Two sides to country life – Kaieteur News

SOL and Kit Nascimento: Two sides to country life


Kaieteur News – Mr Kit Nascimento in a comment on the 2021 national estimates stated that if the budget is described as a budget for business, what is wrong with that. It’s a practical question, with a practical answer. Put simply – what’s wrong with a budget in a small developing economy designed to facilitate investments?
The practical and pragmatic approach is that such an economy needs such a budget. You do not have to produce the national estimates that allow different classes to benefit overwhelmingly from others. Therefore, it is impractical to have a national budget where the rural and urban proletariat and the small peasantry receive tremendous concessions over other important sectors. The ancient Athenian philosophers once wrote that everything in life must be balanced.
I am a shameless advocate of governments inputting socialist economic policies into governance. My class support is with the proletariat ever. But in the context of Guyana, how it evolved, its political and sociological stress and its underdeveloped ongoing economy, we will not rush to condemn Nascimento’s statement. I would have done it when I was a university journalist, but I have grown intellectually and my ideology has since been refined and moderated.
I have been in the media for 32 years and have written many times of the admiration and sympathy I have for people who invest their money in a country, which makes it almost impossible to do business from it compared to the rest of the world.

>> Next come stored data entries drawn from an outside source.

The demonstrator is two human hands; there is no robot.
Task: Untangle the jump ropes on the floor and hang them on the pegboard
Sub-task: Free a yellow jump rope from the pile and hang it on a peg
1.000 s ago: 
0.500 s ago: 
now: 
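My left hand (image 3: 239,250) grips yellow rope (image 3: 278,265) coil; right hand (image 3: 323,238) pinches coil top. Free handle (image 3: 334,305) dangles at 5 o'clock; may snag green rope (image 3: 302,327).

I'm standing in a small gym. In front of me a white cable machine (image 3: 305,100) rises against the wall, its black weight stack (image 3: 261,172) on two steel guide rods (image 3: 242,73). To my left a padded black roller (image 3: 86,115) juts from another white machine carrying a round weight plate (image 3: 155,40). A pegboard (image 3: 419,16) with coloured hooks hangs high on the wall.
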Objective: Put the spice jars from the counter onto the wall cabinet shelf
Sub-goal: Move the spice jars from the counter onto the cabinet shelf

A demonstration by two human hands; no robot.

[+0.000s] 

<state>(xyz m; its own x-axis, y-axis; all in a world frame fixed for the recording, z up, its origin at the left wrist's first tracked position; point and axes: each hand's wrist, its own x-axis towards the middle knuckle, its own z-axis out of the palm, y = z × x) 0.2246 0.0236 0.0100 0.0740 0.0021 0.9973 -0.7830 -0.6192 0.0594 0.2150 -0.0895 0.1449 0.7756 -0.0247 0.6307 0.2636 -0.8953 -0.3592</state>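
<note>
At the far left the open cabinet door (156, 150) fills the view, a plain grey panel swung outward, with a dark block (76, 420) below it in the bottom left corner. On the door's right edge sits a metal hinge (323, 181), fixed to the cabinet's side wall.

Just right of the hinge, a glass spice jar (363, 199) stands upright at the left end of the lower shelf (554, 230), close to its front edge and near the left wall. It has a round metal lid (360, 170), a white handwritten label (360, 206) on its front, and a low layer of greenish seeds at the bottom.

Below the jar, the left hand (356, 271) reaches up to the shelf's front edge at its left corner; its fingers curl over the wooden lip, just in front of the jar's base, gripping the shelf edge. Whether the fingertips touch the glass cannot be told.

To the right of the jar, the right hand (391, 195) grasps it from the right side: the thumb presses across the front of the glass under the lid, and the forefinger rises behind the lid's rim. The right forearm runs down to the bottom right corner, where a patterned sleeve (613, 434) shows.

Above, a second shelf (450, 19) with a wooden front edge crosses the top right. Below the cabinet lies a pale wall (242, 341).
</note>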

I know this from my own existence living here all my life. I have no business experience other than running my mother in law’s supermarket for six months.
Investing in Guyana is not easy. A wealthy family such as the Beharry Group of Companies complained publicly that they were still hearing from City Hall after six months on their request for a structure to accommodate a KFC outlet. Think of a huge business complex with water flowing into the building from a broken mains where fire is an obvious possibility, and GWI appears the next day. When the fire happens, the fire service comes the next day.
This columnist spent in November last year five consecutive days trying to get the office of the Ministry of Health’s veterinary and public health director to answer the phone. Nobody ever did. I tried for two consecutive weeks last November and got other people to call for me, to get the head of the Guyana Livestock Development Authority (GLDA).
Each time the secretary said he was out of town. I didn’t get a chance to talk to him.
Laparkan lost two cartons of cat food that a friend sent me. I ordered another shipment. He arrived but they missed it too. I ordered another shipment, they lost that too. Laparkan lost three loads of cat food. My contacts found two ships. Imagine investing in such a country!
There is a disadvantage to Nascimento’s theory. The theory can only work if investors pay their taxes. U.S. senator Elizabeth Warren accused Amazon of tax evasion. The richest man in the world owns Amazon. We come now to SOL, the fuel import company. According to GRA documents, the Guyana government has lost $ 1.5 billion through SOL handling its fuel import regime.
What is involved here is simple math. If SOL holds back two billion dollars from the Treasury, then that translates into poor police protection, unworked street lights, dead traffic signals, police vehicle shortages, untapped GWI , GRA, LPG, EPA, shortage of imported medical machinery, etc. Put simply – tax money runs the country. If there is no money from taxes, the country will die.
I read in the newspaper that a company will build a US $ 15 million hotel in Robb and Oronoque Streets. That exact company was fined G $ 1 million by the EPA for blocking the Pomeroon River with coconut shells from its operations. He asked the EPA for time to pay the money in installments. For more on that story see my Wednesday, July 24, 2019 column, “Coconut shells and Movie Towne: This shithole country.”
There is basically nothing wrong with observing Nascimento. What is egregious and marginalized at the expense of insanity is a situation where the business world refuses to abide by the law and pay its taxes. Those taxes that make a country viable because the state spends money to keep it alive. The Scandinavian situation is remarkable. The state uses taxes to make people happy. Wealthy people should ask themselves where the police are paid to protect them.

(The views expressed in this article are those of the author and do not necessarily reflect the views of this newspaper).